You can learn more about Search on its documentation page, but on a high level:

1. In the left-hand navigation bar of your Panther Console, click Investigate > Search.

2. In the table dropdown filter in the upper-right corner, click the name(s) of your log source's schema(s).

3. Adjust the date/time range filter, if needed.

4. Click Search.

   • Look for events in the results table at the bottom of the page.

Step 4: Write instructional information about the integration

Please create a text file with the following information, which will be used to describe your platform in the Panther Console and to generate a documentation page for this integration:

• A description of the application

• The supported integration method(s)

• Step-by-step instructions on how to make any necessary configurations in your application to forward logs from your service to the Data Transport source

  • For an example, see pages under Supported Logs that use Data Transports, such as Auth0 Logs and GitLab Logs

  • If these instructions are outlined on your public documentation, feel free to share a link to that instead

• Any caveats or limitations

• Common use cases for your integration.
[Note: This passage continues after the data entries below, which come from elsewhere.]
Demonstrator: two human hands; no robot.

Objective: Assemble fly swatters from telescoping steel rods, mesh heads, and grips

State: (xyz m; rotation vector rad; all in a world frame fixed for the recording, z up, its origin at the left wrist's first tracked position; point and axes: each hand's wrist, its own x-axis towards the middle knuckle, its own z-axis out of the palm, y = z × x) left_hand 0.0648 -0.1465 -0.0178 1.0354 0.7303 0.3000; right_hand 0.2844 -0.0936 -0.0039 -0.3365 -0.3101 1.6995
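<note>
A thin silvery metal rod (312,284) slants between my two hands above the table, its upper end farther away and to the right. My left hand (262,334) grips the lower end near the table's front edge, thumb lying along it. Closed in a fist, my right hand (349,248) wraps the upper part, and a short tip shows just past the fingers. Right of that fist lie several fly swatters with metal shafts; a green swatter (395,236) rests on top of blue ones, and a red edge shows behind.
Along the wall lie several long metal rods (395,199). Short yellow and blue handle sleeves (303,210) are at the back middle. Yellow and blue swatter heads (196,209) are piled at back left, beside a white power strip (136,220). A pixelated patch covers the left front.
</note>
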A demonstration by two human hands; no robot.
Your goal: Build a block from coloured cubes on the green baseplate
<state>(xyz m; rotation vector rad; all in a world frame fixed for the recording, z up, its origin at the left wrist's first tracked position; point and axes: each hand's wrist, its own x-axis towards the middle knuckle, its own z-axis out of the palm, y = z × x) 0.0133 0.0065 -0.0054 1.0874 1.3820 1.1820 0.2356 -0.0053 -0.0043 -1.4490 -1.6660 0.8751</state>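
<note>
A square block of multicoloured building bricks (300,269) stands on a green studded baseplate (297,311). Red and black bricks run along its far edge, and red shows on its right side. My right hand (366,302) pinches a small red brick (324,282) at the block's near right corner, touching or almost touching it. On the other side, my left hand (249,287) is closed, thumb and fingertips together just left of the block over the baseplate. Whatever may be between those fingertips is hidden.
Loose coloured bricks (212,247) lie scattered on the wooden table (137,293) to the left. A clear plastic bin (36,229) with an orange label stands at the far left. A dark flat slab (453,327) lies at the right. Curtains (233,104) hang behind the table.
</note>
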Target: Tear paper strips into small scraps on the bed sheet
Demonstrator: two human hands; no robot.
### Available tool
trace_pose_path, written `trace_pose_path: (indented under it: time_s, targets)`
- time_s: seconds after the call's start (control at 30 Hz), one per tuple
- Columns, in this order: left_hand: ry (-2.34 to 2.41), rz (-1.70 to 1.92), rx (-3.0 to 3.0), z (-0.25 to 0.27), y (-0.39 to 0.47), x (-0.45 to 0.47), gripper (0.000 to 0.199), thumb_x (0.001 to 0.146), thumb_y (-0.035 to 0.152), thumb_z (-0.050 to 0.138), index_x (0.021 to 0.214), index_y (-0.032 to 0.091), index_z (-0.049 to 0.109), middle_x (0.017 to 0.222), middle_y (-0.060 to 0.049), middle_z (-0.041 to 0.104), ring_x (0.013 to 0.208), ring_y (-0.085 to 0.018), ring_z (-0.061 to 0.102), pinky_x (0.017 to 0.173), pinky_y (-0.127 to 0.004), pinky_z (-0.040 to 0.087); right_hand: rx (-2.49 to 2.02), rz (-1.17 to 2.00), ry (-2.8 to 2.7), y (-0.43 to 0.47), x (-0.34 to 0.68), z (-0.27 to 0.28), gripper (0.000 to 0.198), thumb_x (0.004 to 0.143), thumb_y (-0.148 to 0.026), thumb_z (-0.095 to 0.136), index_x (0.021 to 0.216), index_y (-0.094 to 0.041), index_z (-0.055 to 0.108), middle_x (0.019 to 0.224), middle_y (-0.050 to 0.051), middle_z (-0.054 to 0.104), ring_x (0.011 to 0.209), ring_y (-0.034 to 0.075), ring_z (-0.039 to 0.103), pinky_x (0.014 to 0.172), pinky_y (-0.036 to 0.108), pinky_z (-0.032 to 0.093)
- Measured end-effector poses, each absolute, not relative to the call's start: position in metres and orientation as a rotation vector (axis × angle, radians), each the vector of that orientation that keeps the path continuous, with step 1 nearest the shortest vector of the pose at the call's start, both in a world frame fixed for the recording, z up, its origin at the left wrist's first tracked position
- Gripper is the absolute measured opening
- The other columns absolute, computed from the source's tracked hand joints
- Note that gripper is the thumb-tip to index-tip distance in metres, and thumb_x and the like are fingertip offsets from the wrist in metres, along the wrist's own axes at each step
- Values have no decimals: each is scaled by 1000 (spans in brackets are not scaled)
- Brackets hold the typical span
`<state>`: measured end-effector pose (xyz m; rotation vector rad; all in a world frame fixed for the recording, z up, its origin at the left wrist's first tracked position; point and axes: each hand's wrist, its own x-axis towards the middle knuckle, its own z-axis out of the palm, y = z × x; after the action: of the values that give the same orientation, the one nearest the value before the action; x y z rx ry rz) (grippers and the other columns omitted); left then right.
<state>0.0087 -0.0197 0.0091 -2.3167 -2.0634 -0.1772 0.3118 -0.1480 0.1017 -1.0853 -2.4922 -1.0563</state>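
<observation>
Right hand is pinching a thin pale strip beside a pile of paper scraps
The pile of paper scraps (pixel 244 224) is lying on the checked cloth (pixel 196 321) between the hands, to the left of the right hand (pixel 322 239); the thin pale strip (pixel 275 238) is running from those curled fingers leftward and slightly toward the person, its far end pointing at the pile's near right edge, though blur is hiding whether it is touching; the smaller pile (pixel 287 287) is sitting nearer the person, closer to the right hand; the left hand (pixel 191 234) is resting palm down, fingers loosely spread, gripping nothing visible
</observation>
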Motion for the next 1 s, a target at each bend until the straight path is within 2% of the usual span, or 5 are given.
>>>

When thinking about how customers might use your log integration in Panther, you might consider:

  • Using Correlation Rules to correlate security signals from your system with those from other log sources, to identify complex threat behavior

  • Using Panther's Search to pivot off of an identifier found in your events (e.g., an email address, IP address, or AWS ARN) and search for it across logs from other systems (e.g., Okta) during an investigation

Step 5: Submit to Panther for review

1. Zip the following files:

   • The text file of information from Step 4

   • The schema(s) and corresponding <schema_name>_tests.yml file(s)

   • Your raw test data

   • A square .svg file of the application’s logo

2. Send the zipped file to Panther via your shared Slack channel.

After submitting your zip file, the Tech Partner team will work with you to coordinate next steps.

Step 6 (Optional): Create detections for your log source

1. Write Python detections for your log source.

   • This is strongly encouraged, as having detections available will promote adoption of your integration.

   • See Writing Python Detections to learn how to get started, and find full examples in the panther-analysis GitHub repository.

2. Open a Pull Request with your detection content against the public panther-analysis GitHub repository.

   • Please follow the contribution guidelines and style guide.